DOMRADIO.DE: Und das ganze Land redet darüber, ob die Menschen, die aus dem Kreis Gütersloh kommen, jetzt in gewissem Sinne schon stigmatisiert sind, wenn sie von zu Hause wegfahren. Ingo, erklär erst mal die Lage bei euch im Kreis Gütersloh. Wie sieht es da im Moment aus?
Ingo Brüggenjürgen (Chefredakteur von DOMRADIO.DE): Die aktuellen Daten sind alles andere als erfreulich. Es gibt gegenwärtig 75 neue bestätigte Fälle, und das sind eben Fälle, die nicht unmittelbar auf den Fleischkonzern Tönnies zurückzuführen sind. Und das in den letzten sechs Tagen. Wir wissen, auf 100.000 Einwohner reichen schon 50. Das heißt, für den Kreis Gütersloh sind das keine guten Zahlen. Besser sieht es im benachbarten Kreis Warendorf aus, wo auch viele der Werksmitarbeiter wohnen. Da gehen im Moment die Zahlen deutlich nach unten. Aber viele sagen hier: Na ja, bei uns testet ihr ja nun auf Teufel, komm raus – und es ist doch ganz klar, dass da mehr gefunden wird. Das stimmt natürlich auch.
DOMRADIO.DE: Das sind soweit die Fakten. Was macht das mit den Menschen vor Ort? Kommst du dir vor wie im Film oder ist es relativ ruhig, wenn du rausgehst?
Brüggenjürgen: Auf der einen Seite ist es sehr ruhig. Viele, auch gerade ältere Leute, ziehen sich zurück und bleiben in ihren Häusern. Aber wenn ich mit dem Fahrrad durch die Region fahre, erlebe ich es anders. Man muss es sich so vorstellen: Mehr als 1.500 Mitarbeiter von Tönnies leben hier in der Region mit ihren Angehörigen großzügig verteilt. 7.000 Menschen stehen unter Quarantäne und werden im Moment gecheckt.

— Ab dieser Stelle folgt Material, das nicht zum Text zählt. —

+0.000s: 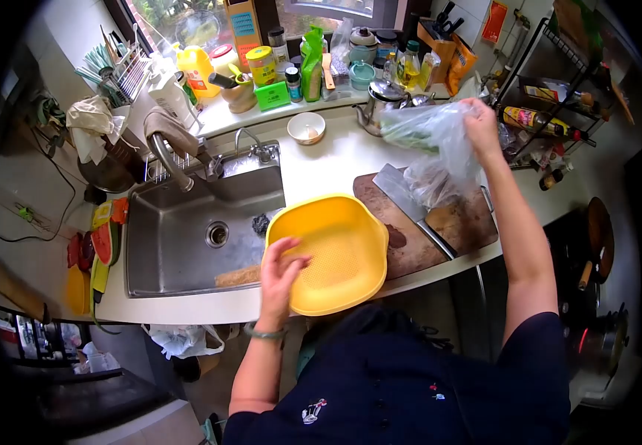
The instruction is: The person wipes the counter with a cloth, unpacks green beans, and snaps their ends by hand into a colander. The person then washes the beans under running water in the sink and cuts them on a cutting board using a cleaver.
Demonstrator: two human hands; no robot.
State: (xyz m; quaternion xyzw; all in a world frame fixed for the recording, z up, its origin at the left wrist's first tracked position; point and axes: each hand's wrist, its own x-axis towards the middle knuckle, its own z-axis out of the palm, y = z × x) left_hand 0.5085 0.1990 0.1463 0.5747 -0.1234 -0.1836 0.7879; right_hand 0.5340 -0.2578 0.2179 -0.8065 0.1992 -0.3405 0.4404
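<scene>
My right hand (481, 127) is closed on the top of a clear plastic bag (447, 137), lifted over the counter. Something green shows through the plastic, but its kind is unclear. More of the crumpled bag hangs down over a brown cutting board (380, 199), where a cleaver (404, 191) lies with its handle toward me. My left hand (282, 278) is at the left rim of a yellow plastic colander (343, 256), fingers apart and holding nothing. The colander sits at the counter's front edge, between sink and board, with nothing visible inside.
A steel sink (180, 252) with a tap (172, 159) lies to the left. A white bowl (307, 128) and a steel kettle (386, 100) stand behind the colander. Bottles and jars line the windowsill. At the right are a black rack (540, 96) and a pot (610, 341) on the stove.
</scene>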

Das heißt, es sind Unmengen von Polizisten vor Ort, drei Hundertschaften wurden hierher verlegt. Auch die Bundeswehr und Hilfswerke sind im Einsatz - und die sind im Stadtbild nicht zu übersehen.
Wenn man an den betreffenden Häusern vorbeikommt, steht ein großer Krankenwagen davor und die Polizei. Und dann laufen Leute wie in Raumfahreranzügen - mit den bekannten Schutzanzügen - herum, nehmen Abstriche und testen. Gleichzeitig gibt es im ganzen Kreis vermehrt Teststationen, in denen man sich testen lassen kann. Viele Leute wollen ja in den Urlaub (und benötigen dafür negative Tests, Anm. d. Red.).

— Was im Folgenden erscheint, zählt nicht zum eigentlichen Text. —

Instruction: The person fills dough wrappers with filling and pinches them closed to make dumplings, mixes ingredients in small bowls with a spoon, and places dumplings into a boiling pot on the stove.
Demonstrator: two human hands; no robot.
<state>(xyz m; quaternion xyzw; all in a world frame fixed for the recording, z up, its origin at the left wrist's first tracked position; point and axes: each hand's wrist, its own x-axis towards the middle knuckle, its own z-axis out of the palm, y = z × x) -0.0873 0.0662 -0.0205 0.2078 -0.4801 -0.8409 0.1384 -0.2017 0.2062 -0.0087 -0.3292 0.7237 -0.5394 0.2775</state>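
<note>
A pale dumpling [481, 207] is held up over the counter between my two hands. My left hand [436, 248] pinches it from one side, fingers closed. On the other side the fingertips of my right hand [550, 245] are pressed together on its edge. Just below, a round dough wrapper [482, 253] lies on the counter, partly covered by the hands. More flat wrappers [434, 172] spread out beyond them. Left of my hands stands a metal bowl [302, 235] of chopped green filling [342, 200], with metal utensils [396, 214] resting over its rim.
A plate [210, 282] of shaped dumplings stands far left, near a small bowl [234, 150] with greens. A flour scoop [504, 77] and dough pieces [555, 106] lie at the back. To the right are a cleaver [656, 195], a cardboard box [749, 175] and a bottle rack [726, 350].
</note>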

DOMRADIO.DE: Du hast es angesprochen, mehr als 7.000 Menschen sind in Quarantäne. Es sind die am stärksten Betroffenen. Wie sieht die Situation bei denen aus?
Brüggenjürgen: Ja, man muss sagen, es sind ohnehin schon arme Teufel, die unter teils schrecklichen Bedingungen gearbeitet haben. Das kommt nun alles ans Tageslicht. Gleichzeitig sind deren Behausungen alles andere als gemütlich. Sie befinden sich derzeit in einer besonderen Situation: Sie sind in Quarantäne und teilweise sogar richtig abgeschottet. Man überwacht diese Quarantäne, sie dürfen das Haus nicht verlassen. Man kann sie nicht flächendeckend überwachen, weil es so viele Unterkünfte sind. Die kann man nicht alle einzeln einzäunen. Die Bilder, die wir in den Nachrichten gesehen haben, sind aus Sürenheide, einem benachbarten Ort, wo ein ganz großer Block, eine ganze Siedlung, quasi abgeriegelt worden ist. Aber es wird schon verstärkt kontrolliert, und die Arbeiter sind natürlich besonders arm dran.

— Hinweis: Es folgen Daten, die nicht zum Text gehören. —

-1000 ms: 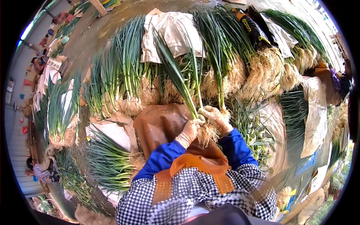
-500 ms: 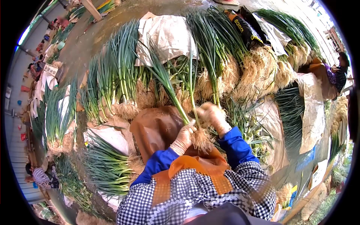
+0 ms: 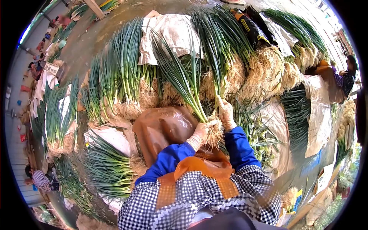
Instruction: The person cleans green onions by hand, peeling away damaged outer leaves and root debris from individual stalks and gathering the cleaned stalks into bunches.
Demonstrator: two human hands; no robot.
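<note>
In a light glove, my left hand [image 3: 200, 135] is closed round the lower stems of some green onions [image 3: 190, 94], whose leaves point up and away and whose pale roots hang beside the fingers. My right hand [image 3: 226, 113], also gloved, is raised just right of those roots, with its fingers pinched at the lower end of another green onion stalk [image 3: 217, 78]. A brown apron [image 3: 165, 122] covers my lap below both hands.
Rows of green onions [image 3: 126, 73] lie beyond my lap, partly under a white sack [image 3: 170, 36]. Another bunch [image 3: 109, 166] lies at left. Loose leaves [image 3: 260, 134] and a sack [image 3: 278, 134] are at right. A person [image 3: 349, 74] sits at far right.
My left hand and its onions have moved slightly right, with more leaves now in the bunch. My right hand has risen from beside the roots to the stalk further away.
</note>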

Und deshalb wundert es auch nicht, dass viele von diesen Arbeitern, als die ersten Nachrichten kamen, diese Region verlassen haben. Es hat ja sehr lange gedauert, bis die Firma Tönnies die entsprechenden Daten herausgegeben hat. Da vergingen drei bis fünf Tage, bis die Quarantäne-Maßnahmen durchgezogen werden konnten. Und jetzt stellt man fest, dass viele Wohnungen, die vom Gesundheitsamt im Kreis aufgesucht werden, plötzlich überhaupt nicht mehr bewohnt und die Leute mit unbekanntem Ziel verzogen sind. Das ist alles wenig erfreulich.
Es trifft auch die Menschen im Kreis, die jetzt versuchen, in den Urlaub zu fahren. Natürlich stehen die an, bekommen einen Test, und wenn sie Glück haben, sind sie auch nicht infiziert. Aber ich habe von vielen gehört, die gesagt haben: Unsere Hotels und Pensionen wollen uns trotzdem nicht, weil die ganz große Sorge haben, wenn ein Wagen aus dem Kreis Gütersloh vorm Hotel steht. Das kann man sich natürlich gut vorstellen.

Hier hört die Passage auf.